The terms have absolutely nothing to do with electromagnetism and have nothing to do with the the complete and utter bullshit concept of "retarded time"

SC said:
Language like "shouldn't" implies responsibility. It does not empower, it restricts. "You shouldn't drink around creepy guys" is intrinsically different from "some creepy guys rape women who drink around them." Telling women what they should and should not do to prevent getting raped is more likely to cause rape victims to wonder if they could have done more to prevent their rape. Adding guilt and responsibility to the trauma of rape is not empowering.

Getting drunk does not cause men to rape women. However, society's failure to educate men that drunk women are not able to give consent because they are not of sound mind can cause men to believe that "taking advantage of an opportunity" is not the same thing as rape. A lot of men have been taught that "not saying no means yes." I would prefer that they were taught "not saying yes means no." That's what I mean when I say educating men can help prevent rape. I haven't read this author so I'm not commenting on what he means by education.

Respect is about behaviour. Behaviour can be changed. Of course people can be taught to respect people.
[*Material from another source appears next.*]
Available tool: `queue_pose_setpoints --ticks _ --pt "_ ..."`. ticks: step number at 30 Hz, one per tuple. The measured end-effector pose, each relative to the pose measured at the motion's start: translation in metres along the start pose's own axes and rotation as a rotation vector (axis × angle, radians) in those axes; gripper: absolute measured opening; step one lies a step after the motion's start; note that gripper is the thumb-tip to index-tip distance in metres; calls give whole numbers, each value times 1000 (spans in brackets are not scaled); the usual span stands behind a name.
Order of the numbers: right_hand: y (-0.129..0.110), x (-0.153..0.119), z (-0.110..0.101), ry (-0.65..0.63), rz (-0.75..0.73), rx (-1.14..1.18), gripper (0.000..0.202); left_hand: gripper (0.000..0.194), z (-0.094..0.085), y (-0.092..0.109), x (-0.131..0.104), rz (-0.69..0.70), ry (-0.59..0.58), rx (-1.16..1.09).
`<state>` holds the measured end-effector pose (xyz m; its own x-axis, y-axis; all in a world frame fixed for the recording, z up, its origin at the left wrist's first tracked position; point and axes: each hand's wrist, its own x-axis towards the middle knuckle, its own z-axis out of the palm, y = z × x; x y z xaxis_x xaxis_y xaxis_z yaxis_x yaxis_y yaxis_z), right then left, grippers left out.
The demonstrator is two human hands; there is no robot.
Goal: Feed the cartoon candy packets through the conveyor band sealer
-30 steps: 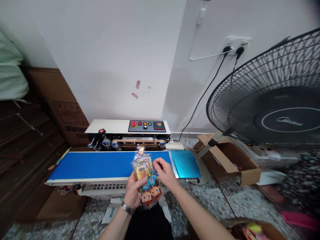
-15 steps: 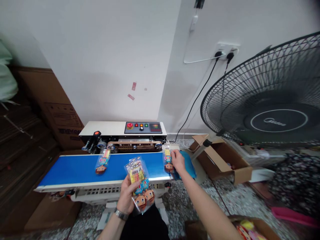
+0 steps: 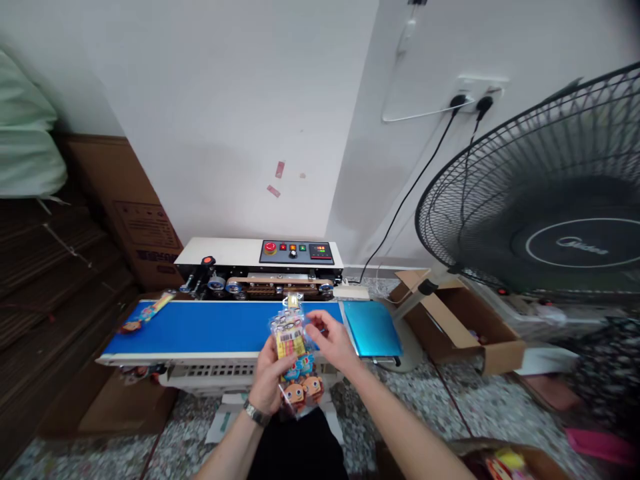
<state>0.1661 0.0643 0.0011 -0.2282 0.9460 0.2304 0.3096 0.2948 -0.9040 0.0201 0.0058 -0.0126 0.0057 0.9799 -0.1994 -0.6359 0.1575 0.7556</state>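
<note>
Several clear packets with brown monkey-like faces and yellow tops are held in my left hand, low in front of the blue conveyor belt. My right hand is just right of the packets' upper part, its fingers bent and apart, with nothing visible in it. Behind the stack, one packet lies on the belt near the sealing machine, mostly hidden by the stack. Another packet lies at a slant on the belt's far left end.
A blue plate adjoins the belt's right end. A large black fan stands at the right, above an open cardboard box. Another box with colourful packets sits at the lower right. Stacked cardboard is at the left.
My right hand has let go of the packet at the belt's right end and moved left to the held stack. Both belt packets have travelled left. The view has shifted slightly.
</note>
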Motion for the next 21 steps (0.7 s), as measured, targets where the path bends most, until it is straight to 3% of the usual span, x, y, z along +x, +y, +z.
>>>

We're not statues, with our thoughts and beliefs set in stone. That's what education is all about.

nobody is saying it's right for women to live in fear of men and I think it's despicable that women should ever feel they have to do anything other than be themselves and not worry about the fact that men are uncaring, unfeeling assholes who have trouble with concepts like respect.

and it's fine for you believe that education is going to change that fact, yeah for you and I as a male I appreciate you optimism and hope for the disgusting gender, but taking precaution in order to reduce the number of women that men get away with raping is NOT victim blaming. So long as we share our planet with males, we will never be able to completely stop all instances of violations of personal space known as rape, but I will be damned before I let someone tell me that I am victim blaming for encouraging women to be safe in world that is rampant with asshole males as well as some females who adopt their fucked up way of thinking.
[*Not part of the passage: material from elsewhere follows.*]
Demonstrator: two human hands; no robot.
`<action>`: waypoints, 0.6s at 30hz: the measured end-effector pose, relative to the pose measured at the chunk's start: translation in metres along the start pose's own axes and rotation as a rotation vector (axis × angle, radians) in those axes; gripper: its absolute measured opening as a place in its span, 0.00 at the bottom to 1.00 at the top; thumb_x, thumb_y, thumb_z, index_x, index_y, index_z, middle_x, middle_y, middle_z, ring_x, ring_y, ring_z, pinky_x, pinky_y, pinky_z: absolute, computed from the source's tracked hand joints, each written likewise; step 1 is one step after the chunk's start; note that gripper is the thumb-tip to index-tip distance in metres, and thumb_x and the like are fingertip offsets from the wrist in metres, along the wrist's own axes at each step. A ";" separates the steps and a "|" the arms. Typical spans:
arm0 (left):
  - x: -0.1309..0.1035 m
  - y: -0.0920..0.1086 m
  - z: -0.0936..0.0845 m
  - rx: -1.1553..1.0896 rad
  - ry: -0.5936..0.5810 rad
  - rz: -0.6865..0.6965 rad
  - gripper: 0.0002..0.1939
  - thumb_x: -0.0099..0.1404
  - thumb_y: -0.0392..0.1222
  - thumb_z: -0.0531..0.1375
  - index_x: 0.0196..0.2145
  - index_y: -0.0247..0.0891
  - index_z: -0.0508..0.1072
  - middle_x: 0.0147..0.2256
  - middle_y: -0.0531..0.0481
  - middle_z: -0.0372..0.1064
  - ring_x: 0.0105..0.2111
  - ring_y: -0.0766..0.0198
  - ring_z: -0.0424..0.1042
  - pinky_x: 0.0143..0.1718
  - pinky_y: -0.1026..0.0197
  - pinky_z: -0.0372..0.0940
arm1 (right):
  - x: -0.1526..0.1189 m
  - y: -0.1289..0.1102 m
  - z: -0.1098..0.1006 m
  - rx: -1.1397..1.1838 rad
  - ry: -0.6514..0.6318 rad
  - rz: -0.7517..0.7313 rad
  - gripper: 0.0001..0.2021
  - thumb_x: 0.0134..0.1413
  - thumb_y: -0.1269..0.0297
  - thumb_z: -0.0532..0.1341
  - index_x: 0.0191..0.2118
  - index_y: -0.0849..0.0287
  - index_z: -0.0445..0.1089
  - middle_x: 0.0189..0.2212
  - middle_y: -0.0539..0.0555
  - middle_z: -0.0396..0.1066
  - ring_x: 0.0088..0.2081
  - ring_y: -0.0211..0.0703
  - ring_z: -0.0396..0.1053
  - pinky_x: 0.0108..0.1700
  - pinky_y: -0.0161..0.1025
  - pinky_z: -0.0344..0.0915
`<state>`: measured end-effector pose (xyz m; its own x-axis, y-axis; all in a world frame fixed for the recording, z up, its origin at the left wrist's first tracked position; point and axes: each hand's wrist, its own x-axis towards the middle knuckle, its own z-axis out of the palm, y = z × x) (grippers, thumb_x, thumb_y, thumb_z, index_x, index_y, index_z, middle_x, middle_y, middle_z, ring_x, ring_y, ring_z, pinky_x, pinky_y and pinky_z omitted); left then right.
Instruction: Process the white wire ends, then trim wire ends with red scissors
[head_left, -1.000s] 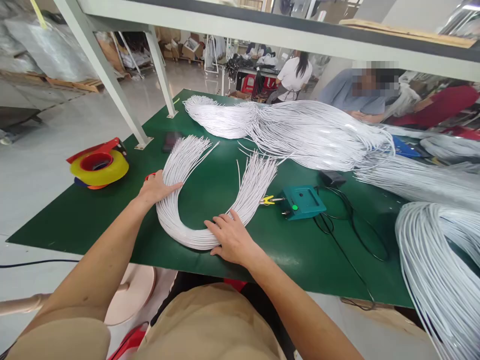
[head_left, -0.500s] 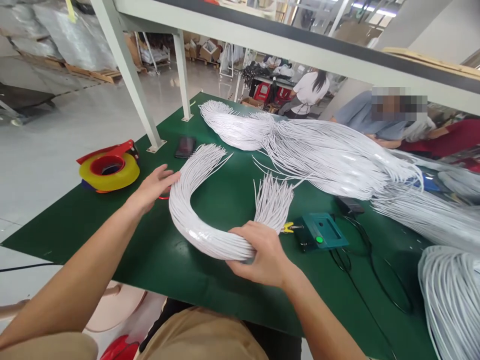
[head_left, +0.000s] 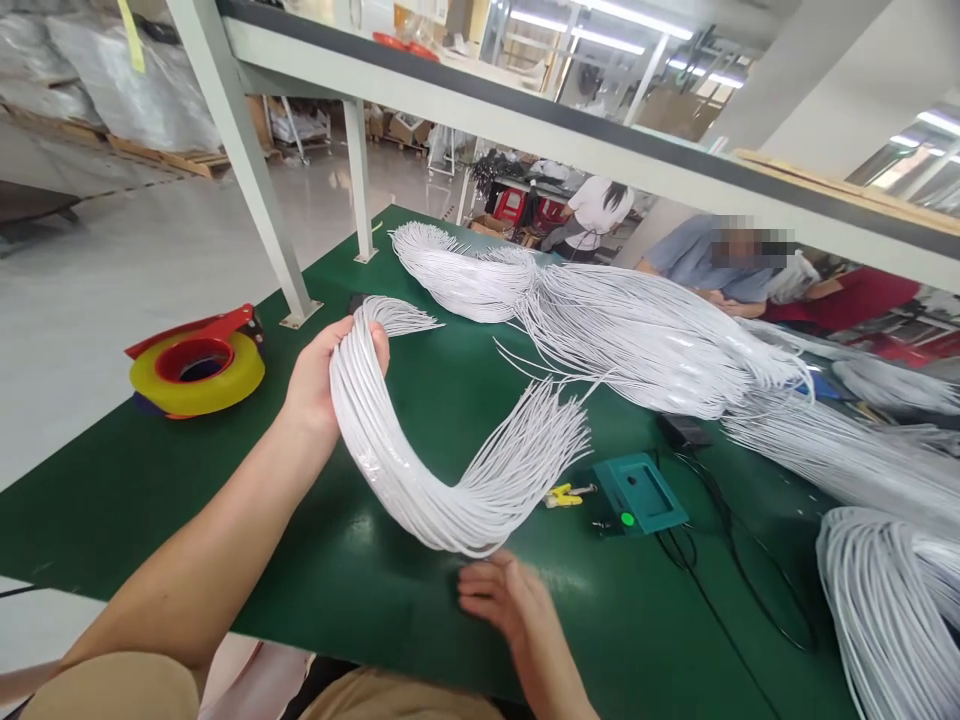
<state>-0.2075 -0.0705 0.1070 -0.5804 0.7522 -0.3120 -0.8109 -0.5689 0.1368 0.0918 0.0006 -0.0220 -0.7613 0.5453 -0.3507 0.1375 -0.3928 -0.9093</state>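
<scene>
A thick bundle of white wires [head_left: 405, 485] bends in a U over the green table, its loose ends fanning out at the right and at the back. My left hand [head_left: 322, 375] is wrapped round the bundle's left arm, thumb and fingertips showing on both sides. Just below the bend, near the table's front, my right hand [head_left: 506, 600] has its fingers stretched out and holds nothing; it is a little blurred. Whether its fingertips touch the wires I cannot tell. Right of the bundle lies a yellow clip [head_left: 564, 496] beside a teal device [head_left: 641, 492] with a green button.
A red and yellow tape dispenser [head_left: 196, 365] sits at the table's left. Large white wire bundles [head_left: 637, 320] stretch across the back, and a wire coil [head_left: 877, 600] stands at the right. A shelf post [head_left: 255, 200] rises from the table. Co-workers are beyond it.
My left hand has gone from resting open against the bundle to gripping and raising its left side. My right hand has let go and moved down. The camera view has shifted slightly.
</scene>
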 end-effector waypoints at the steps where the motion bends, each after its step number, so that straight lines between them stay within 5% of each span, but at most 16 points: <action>1: 0.000 0.000 0.005 -0.001 -0.007 -0.001 0.16 0.64 0.39 0.55 0.50 0.34 0.64 0.28 0.49 0.67 0.28 0.68 0.73 0.32 0.69 0.72 | 0.009 0.006 0.001 0.229 -0.096 0.141 0.33 0.57 0.36 0.46 0.50 0.61 0.66 0.47 0.65 0.69 0.47 0.56 0.69 0.49 0.56 0.63; 2: 0.001 -0.001 0.008 -0.006 -0.007 -0.011 0.16 0.64 0.39 0.55 0.50 0.34 0.64 0.27 0.49 0.66 0.27 0.68 0.72 0.31 0.69 0.72 | 0.023 0.006 0.003 0.409 -0.181 0.189 0.38 0.55 0.32 0.43 0.55 0.61 0.62 0.53 0.67 0.64 0.52 0.58 0.66 0.53 0.59 0.60; 4: 0.000 -0.001 0.011 -0.004 0.007 -0.051 0.19 0.64 0.42 0.56 0.51 0.34 0.63 0.27 0.50 0.65 0.25 0.69 0.71 0.29 0.70 0.72 | 0.056 -0.005 0.005 0.612 -0.203 0.056 0.40 0.53 0.30 0.40 0.58 0.57 0.58 0.59 0.64 0.58 0.57 0.59 0.61 0.56 0.62 0.56; 7: -0.005 0.000 0.009 0.046 -0.019 -0.104 0.28 0.63 0.47 0.58 0.58 0.34 0.58 0.26 0.51 0.63 0.22 0.69 0.69 0.25 0.70 0.71 | 0.106 -0.041 0.001 0.705 -0.104 -0.126 0.43 0.47 0.26 0.40 0.55 0.55 0.60 0.55 0.61 0.63 0.57 0.54 0.62 0.58 0.58 0.56; 9: -0.014 0.003 0.008 0.084 -0.083 -0.123 0.32 0.65 0.47 0.56 0.61 0.31 0.52 0.25 0.51 0.63 0.22 0.69 0.68 0.23 0.69 0.70 | 0.124 -0.066 -0.003 0.725 0.001 -0.086 0.34 0.53 0.33 0.46 0.51 0.57 0.64 0.49 0.58 0.68 0.51 0.45 0.67 0.57 0.47 0.60; 12: -0.031 0.017 0.010 0.135 -0.195 -0.119 0.35 0.66 0.48 0.52 0.64 0.25 0.47 0.25 0.49 0.62 0.20 0.70 0.67 0.21 0.70 0.69 | 0.119 -0.101 -0.002 0.775 0.023 0.061 0.14 0.57 0.58 0.57 0.45 0.61 0.65 0.38 0.53 0.69 0.38 0.33 0.69 0.50 0.32 0.66; 15: -0.033 0.045 0.016 0.281 -0.271 0.011 0.49 0.59 0.66 0.54 0.65 0.27 0.47 0.31 0.43 0.68 0.25 0.64 0.72 0.26 0.66 0.72 | 0.087 -0.137 0.007 0.826 -0.047 -0.024 0.17 0.51 0.67 0.60 0.48 0.60 0.65 0.34 0.51 0.65 0.31 0.32 0.65 0.39 0.30 0.69; 18: -0.004 0.077 0.024 0.392 -0.256 0.098 0.55 0.56 0.75 0.47 0.65 0.25 0.48 0.46 0.32 0.67 0.43 0.54 0.73 0.40 0.58 0.73 | 0.062 -0.175 0.011 0.801 -0.033 -0.209 0.22 0.47 0.71 0.62 0.51 0.59 0.63 0.32 0.51 0.62 0.28 0.31 0.62 0.33 0.30 0.68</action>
<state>-0.2696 -0.1095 0.1412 -0.6152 0.7871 -0.0450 -0.6899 -0.5098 0.5140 0.0139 0.0953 0.1178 -0.7411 0.6486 -0.1736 -0.4929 -0.7010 -0.5154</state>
Just today I had my password to facebook hacked, yet again, for clicking a link on an article at mommyish dot com. I blame myself as I believe you should be able to clink links to referenced works on the internet, I did nothing wrong, it was the journoterrorists admins on the site that wrote the code. But I will take precaution because no matter who much educating a person can do, no matter how logical it may seem to some that it is violating electronic boundaries that are very clearly defined -- AND EVEN THOUGH IT IS NOT MY BAD FOR CLICKING A LINK IN AN EFFORT TO SEE THE LOGIC IN SOME OF THE FUCKED UP LOGIC PUBLISHED THERE -- I would be much smarter if I refrained for clicking links in the articles of unethical authors and their poorly cloaked misogynistic, articles

do you want to know the authors pseudonyms?
 
The terms have absolutely nothing to do with electromagnetism and have nothing to do with the the complete and utter bullshit concept of "retarded time"
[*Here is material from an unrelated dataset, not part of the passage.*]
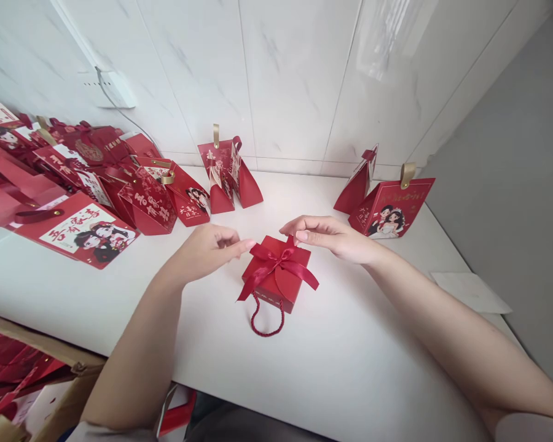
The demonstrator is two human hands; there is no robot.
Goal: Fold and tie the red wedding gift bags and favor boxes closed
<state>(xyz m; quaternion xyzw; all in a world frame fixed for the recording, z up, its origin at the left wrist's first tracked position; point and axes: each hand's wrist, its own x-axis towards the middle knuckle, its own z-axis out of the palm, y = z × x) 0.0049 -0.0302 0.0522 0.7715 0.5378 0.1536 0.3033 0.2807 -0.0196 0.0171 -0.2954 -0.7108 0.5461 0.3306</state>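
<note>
A small red gift box (276, 285) lies on the white tabletop in front of me. A shiny red ribbon bow (279, 263) is tied across its top, and a twisted red cord handle (268, 334) loops out toward me. At the box's left far corner is my left hand (212, 250), its fingers loosely bent and the thumb stretched toward a bow loop. My right hand (334, 238) hovers at the far right corner, thumb and forefinger apart around the upper ribbon loop. Neither hand visibly grips the box; whether the fingertips touch the ribbon is hard to tell.
Many red printed gift boxes (147, 202) crowd the left. Two upright tent-shaped boxes (225, 178) stand near the tiled wall, others (396, 205) at the right. A carton (46, 344) of red items sits lower left. A white sheet (470, 291) lies right; a cable (113, 101) runs from a socket.
</note>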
Did you even go so far as to Google it?

http://lmgtfy.com/?q=retarded+time

Like any honest scientist, I'm always happy to be corrected when I am indeed mistaken. But I postulate that only one of us is currently, or has ever been, registered in a graduate course on electromagnetism.

Just in case you need a reputable source... Wolfram's ScienceWorld article on Retarded Time

Please, if you're going to call something "utter bullshit" it helps to have a hot clue in hell what you're talking about.